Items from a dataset
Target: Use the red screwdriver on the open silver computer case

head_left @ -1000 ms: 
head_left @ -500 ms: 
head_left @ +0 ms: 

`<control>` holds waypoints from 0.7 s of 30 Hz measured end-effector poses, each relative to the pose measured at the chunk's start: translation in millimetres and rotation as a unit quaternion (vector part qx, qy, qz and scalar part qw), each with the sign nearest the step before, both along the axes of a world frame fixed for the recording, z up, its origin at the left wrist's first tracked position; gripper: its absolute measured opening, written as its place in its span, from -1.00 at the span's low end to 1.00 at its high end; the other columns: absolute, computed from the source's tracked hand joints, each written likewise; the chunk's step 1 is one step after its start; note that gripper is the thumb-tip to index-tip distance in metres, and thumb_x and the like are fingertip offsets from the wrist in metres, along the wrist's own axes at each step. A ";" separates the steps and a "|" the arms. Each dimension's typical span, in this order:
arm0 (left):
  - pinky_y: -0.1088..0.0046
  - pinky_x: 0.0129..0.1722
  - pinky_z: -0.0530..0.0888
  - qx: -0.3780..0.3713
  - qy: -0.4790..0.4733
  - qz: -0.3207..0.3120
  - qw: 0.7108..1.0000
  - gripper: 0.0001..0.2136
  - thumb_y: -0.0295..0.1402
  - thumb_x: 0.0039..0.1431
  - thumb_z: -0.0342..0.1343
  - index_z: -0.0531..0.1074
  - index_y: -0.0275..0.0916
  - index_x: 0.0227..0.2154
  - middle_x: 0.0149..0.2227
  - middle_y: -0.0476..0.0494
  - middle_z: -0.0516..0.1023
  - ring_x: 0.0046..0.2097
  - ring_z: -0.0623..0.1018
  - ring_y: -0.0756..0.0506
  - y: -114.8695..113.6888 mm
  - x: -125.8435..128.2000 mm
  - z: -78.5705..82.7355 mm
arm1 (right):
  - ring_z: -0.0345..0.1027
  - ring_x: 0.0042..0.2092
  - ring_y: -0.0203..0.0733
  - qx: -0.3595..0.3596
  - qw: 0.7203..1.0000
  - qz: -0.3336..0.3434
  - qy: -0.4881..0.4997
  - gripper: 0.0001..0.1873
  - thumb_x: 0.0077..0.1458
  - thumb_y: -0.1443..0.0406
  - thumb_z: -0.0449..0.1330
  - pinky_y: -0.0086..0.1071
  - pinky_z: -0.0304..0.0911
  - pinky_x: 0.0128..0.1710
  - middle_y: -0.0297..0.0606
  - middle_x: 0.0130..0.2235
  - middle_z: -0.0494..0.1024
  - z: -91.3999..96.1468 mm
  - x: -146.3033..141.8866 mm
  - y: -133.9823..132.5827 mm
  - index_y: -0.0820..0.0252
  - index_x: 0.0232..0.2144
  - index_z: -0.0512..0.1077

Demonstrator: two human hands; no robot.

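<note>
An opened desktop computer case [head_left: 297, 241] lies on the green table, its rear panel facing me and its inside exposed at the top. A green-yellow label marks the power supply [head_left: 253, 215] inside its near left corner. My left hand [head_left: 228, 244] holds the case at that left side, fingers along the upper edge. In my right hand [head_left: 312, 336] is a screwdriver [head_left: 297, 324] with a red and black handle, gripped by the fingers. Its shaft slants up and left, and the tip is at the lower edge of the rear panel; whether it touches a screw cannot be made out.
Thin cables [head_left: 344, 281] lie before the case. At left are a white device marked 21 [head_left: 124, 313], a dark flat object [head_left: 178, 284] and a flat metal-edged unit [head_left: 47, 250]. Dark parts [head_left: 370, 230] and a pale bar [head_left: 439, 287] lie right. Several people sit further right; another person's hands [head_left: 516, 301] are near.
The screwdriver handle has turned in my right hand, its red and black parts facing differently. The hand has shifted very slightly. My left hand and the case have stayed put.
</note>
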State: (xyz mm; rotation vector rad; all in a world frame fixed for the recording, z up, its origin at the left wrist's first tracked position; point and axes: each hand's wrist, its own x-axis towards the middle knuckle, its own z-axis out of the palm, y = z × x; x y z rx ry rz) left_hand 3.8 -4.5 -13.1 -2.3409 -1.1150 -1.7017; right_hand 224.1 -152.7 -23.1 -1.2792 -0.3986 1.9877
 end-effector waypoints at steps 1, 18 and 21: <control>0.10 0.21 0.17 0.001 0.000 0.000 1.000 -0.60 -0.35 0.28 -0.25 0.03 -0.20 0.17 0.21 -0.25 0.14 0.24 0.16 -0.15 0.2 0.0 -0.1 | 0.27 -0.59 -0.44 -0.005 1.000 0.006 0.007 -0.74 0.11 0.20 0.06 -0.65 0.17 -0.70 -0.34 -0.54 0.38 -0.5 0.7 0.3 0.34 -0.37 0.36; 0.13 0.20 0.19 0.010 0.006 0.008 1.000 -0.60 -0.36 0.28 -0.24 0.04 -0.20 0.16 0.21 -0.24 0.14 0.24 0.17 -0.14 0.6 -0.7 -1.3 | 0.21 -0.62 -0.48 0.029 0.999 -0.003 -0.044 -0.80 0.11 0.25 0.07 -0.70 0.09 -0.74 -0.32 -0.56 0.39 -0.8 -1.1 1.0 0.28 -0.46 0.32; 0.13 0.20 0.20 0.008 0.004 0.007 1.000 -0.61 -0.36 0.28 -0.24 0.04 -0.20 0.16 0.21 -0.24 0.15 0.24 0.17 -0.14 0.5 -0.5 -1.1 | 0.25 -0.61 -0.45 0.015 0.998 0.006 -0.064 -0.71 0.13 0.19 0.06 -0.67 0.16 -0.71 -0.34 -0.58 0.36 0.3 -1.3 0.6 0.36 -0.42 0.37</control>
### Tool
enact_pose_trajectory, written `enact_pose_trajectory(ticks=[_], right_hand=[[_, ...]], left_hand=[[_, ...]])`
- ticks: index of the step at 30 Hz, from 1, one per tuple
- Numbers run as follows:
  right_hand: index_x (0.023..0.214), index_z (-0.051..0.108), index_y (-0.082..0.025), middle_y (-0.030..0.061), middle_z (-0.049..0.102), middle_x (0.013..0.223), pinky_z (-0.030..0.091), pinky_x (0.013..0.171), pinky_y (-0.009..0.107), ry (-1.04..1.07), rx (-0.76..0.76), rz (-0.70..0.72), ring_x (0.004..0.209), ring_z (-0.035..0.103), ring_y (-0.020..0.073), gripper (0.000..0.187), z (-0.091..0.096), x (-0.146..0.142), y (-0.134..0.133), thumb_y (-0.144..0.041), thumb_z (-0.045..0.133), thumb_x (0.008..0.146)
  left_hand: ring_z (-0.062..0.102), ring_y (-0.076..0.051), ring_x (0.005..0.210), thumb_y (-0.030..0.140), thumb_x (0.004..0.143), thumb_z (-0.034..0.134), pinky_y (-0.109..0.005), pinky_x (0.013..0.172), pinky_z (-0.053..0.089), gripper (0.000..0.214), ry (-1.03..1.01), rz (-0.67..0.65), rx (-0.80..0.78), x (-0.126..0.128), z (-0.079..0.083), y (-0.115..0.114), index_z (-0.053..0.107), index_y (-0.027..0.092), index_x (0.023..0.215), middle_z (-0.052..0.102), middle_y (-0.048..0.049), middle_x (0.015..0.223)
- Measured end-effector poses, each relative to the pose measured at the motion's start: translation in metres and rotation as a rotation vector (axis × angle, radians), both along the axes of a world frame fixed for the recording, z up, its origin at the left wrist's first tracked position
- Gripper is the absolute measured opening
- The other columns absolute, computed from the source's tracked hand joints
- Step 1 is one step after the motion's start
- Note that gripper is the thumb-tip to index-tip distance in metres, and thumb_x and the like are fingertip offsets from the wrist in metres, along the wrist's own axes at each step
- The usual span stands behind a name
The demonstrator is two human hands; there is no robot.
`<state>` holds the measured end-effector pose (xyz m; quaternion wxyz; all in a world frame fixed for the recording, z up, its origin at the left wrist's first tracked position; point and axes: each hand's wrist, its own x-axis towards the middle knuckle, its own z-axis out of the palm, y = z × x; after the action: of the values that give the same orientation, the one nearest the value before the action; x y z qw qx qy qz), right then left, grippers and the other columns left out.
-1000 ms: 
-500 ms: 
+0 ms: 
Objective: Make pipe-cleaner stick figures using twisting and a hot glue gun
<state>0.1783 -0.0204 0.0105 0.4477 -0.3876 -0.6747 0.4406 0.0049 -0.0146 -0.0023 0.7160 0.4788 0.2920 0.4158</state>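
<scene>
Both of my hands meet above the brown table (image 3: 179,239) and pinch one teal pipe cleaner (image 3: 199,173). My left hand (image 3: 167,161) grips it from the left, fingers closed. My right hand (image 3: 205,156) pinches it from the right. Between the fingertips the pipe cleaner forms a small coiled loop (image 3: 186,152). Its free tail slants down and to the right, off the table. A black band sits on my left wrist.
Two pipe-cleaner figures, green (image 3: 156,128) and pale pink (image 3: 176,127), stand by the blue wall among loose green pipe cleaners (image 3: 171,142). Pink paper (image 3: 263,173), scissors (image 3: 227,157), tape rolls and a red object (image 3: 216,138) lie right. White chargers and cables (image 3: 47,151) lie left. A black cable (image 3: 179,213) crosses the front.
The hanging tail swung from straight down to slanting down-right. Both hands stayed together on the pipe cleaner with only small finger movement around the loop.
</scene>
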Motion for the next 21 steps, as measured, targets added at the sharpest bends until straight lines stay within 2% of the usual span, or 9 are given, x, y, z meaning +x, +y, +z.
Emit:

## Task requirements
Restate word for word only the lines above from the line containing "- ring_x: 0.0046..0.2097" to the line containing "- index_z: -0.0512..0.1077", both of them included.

## Output for this task
  - ring_x: 0.0046..0.2097
  - ring_z: -0.0623..0.1018
  - ring_y: -0.0756..0.0506
  - y: -114.8695..113.6888 mm
  - x: -125.8435..128.2000 mm
  - z: -78.5705..82.7355 mm
arm1 (right):
  - ring_z: -0.0345..0.1027
  - ring_x: 0.0042..0.2092
  - ring_y: -0.0203..0.0733
  - qx: -0.3595..0.3596
  - qw: 0.7203..1.0000
  - qz: -0.3336..0.3434
  - qy: -0.4881..0.4997
  - gripper: 0.0001..0.1873
  - thumb_x: 0.0077..0.1458
  - thumb_y: -0.1443..0.0406
  - thumb_z: -0.0449..0.1330
  - pinky_y: -0.0086..0.1071
  - pinky_z: -0.0304..0.0911
  - pinky_x: 0.0128..0.1710
  - middle_y: -0.0297..0.0606
  - middle_x: 0.0130..0.2235
  - middle_z: -0.0494..0.1024
  - z: -91.3999..96.1468 mm
  - x: -146.3033..141.8866 mm
  - y: -133.9823..132.5827 mm
  - index_y: -0.0820..0.0252
  - index_x: 0.0232..0.2144
  - index_z: -0.0512..0.1077

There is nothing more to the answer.